As a special education teacher, I mainly work with students who have weak decoding skills. They do not have the knowledge of the sounds or the ability to blend those sounds together easily. Without these decoding skills, reading is incredibly challenging. Have you ever worked with a student who struggles to sound out every single word? We have some assessments like fluency benchmarks that I am still required to give my students even though I know they do not have the skills necessary to meet the benchmark. Listening to a student struggle to sound out every word of a 2nd grade level passage can be very discouraging. Students need to learn the rules behind the sound patterns that make up our language.
Teaching decoding requires patience, persistence, and creativity. It is essential to provide students with a variety of activities that will keep them engaged and motivated. Research-based programs should make up the bulk of your instruction, but if you only read from word lists all year, your students may just end up falling asleep!
The importance of making decoding fun and engaging
Teaching decoding is definitely not easy! I also wouldn’t exactly call teaching decoding fun. Students can become easily frustrated and disengaged if the process is not fun and interactive. We have to spice up our instruction every once in a while to keep them awake.
When students are engaged and motivated, they are more likely to retain the information being taught. By making decoding fun and engaging, students are more likely to practice the skill and develop fluency. Fluency is essential for comprehension as it allows students to focus their attention on understanding the meaning of the text rather than struggling to decode individual words.
The benefits of using bingo for teaching decoding
Bingo is such a great game that can be adapted to fit any level of decoding proficiency, making it an ideal tool for teachers of all grades. Don’t you remember how exciting playing games like bingo was when you were in elementary school? While Seesaw activities, breakouts, and Kahoots are super trendy right now, it is good to get back to the basics every now and then.

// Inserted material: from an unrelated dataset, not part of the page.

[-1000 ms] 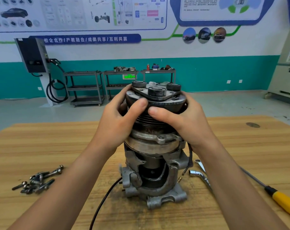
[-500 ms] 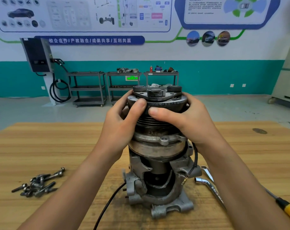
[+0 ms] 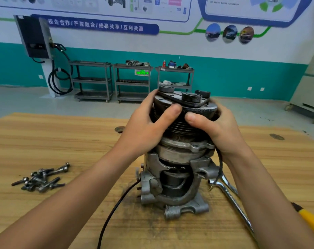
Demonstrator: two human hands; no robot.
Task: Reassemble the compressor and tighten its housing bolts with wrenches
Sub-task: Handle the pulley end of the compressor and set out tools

Bingo can be adapted to teach a variety of decoding skills, from letter recognition to blending sounds together to form words. By using bingo to teach decoding, you can provide students with a fun and interactive way to practice their skills. Bingo can also be used to differentiate instruction, allowing you to provide students with the level of challenge that is appropriate for their needs. Adding pictures can support students who are struggling with decoding. If used in small groups, you could change the level based on that group’s unique target areas.
How to create a decoding bingo game
Creating a decoding bingo game is a simple process that can be done using a variety of materials. The first step is to determine the decoding skill that you want to target. For example, if you want to target letter recognition, you would create bingo cards with letters instead of numbers.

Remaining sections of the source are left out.